►

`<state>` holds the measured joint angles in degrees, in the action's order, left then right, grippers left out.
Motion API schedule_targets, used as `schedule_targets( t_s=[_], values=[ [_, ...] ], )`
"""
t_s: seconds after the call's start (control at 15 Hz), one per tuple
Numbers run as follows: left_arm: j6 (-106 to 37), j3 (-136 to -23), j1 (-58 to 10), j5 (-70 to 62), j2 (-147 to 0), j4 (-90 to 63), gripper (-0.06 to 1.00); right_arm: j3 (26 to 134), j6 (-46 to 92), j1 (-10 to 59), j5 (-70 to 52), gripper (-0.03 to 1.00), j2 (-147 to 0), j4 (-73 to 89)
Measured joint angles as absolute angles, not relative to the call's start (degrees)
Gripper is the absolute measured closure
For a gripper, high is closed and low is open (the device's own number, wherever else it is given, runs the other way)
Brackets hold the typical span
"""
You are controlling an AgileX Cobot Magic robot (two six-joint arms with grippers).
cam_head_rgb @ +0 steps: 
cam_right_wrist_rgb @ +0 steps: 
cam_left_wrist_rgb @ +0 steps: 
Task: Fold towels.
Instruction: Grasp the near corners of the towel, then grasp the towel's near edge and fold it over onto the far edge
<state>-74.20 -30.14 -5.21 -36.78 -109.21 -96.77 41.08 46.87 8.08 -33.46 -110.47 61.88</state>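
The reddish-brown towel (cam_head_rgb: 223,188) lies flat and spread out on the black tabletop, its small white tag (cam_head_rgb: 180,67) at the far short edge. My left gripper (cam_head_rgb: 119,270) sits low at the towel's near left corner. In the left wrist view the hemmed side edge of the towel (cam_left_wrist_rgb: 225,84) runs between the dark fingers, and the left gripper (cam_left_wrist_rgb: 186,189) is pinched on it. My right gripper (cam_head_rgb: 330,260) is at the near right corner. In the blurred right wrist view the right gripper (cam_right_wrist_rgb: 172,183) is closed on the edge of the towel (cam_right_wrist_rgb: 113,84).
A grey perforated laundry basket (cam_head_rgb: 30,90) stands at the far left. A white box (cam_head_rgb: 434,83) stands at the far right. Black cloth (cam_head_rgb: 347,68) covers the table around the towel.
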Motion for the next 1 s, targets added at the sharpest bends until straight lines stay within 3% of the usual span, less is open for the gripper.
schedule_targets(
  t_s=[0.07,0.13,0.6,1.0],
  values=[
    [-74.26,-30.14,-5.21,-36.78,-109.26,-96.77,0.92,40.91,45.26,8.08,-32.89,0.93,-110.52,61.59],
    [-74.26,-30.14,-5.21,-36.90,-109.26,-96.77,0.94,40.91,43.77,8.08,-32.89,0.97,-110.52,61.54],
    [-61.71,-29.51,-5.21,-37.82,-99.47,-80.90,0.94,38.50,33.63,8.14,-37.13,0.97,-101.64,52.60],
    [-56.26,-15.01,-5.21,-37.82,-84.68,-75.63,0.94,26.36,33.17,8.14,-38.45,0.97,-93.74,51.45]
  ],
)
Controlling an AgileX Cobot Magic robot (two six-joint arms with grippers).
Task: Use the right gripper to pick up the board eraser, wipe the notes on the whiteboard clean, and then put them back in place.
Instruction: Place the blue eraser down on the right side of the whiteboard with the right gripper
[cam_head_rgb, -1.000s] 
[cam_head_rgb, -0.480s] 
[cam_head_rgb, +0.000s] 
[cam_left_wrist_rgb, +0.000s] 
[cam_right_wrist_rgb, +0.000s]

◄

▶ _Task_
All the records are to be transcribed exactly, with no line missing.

▶ _Output for this task_
`<state>` holds the measured joint angles in degrees, in the action's order, left then right, grippers left out.
Motion API schedule_targets, used as `schedule_targets( t_s=[_], values=[ [_, ...] ], )`
"""
t_s: seconds after the call's start (control at 15 Hz), one per tuple
Numbers run as follows: left_arm: j6 (-106 to 37), j3 (-136 to -23), j1 (-58 to 10), j5 (-70 to 62), j2 (-147 to 0), j4 (-90 to 63), gripper (-0.06 to 1.00); right_arm: j3 (26 to 134), j6 (-46 to 92), j1 (-10 to 59), j5 (-70 to 52), gripper (-0.03 to 1.00), j2 (-147 to 0), j4 (-73 to 89)
Measured joint angles as absolute angles, not relative to the call's start (degrees)
Gripper is the absolute measured closure
For a gripper, high is closed and low is open (the device's own number, wherever else it is given, runs the other way)
Brackets hold the typical span
"""
You are controlling an AgileX Cobot Magic robot (two six-joint arms with grippers).
cam_head_rgb @ +0 steps: 
cam_right_wrist_rgb @ +0 steps: 
cam_left_wrist_rgb @ +0 steps: 
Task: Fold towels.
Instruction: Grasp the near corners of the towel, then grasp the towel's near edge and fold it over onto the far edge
<state>-74.20 -30.14 -5.21 -36.78 -109.21 -96.77 41.08 46.87 8.08 -33.46 -110.47 61.88</state>
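The reddish-brown towel (cam_head_rgb: 223,188) lies flat and spread out on the black tabletop, its small white tag (cam_head_rgb: 180,67) at the far short edge. My left gripper (cam_head_rgb: 119,270) sits low at the towel's near left corner. In the left wrist view the hemmed side edge of the towel (cam_left_wrist_rgb: 225,84) runs between the dark fingers, and the left gripper (cam_left_wrist_rgb: 186,189) is pinched on it. My right gripper (cam_head_rgb: 330,260) is at the near right corner. In the blurred right wrist view the right gripper (cam_right_wrist_rgb: 172,183) is closed on the edge of the towel (cam_right_wrist_rgb: 113,84).
A grey perforated laundry basket (cam_head_rgb: 30,90) stands at the far left. A white box (cam_head_rgb: 434,83) stands at the far right. Black cloth (cam_head_rgb: 347,68) covers the table around the towel.
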Motion for the next 1 s, targets added at the sharpest bends until straight lines stay within 3% of the usual span, less is open for the gripper.
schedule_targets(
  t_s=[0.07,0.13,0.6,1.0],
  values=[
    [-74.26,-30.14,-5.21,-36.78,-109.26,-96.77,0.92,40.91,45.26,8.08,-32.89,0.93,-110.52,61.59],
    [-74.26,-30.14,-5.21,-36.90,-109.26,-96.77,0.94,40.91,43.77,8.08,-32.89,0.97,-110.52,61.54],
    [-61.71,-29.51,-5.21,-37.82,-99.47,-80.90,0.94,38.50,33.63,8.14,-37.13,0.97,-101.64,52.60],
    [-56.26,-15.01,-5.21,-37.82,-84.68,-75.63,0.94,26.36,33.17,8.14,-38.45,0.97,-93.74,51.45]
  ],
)
Controlling an AgileX Cobot Magic robot (two six-joint arms with grippers).
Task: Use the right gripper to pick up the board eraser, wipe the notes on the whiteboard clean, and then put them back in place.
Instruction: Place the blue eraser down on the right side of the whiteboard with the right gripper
[cam_head_rgb, -1.000s] 
[cam_head_rgb, -0.480s] 
[cam_head_rgb, +0.000s] 
[cam_left_wrist_rgb, +0.000s] 
[cam_right_wrist_rgb, +0.000s]

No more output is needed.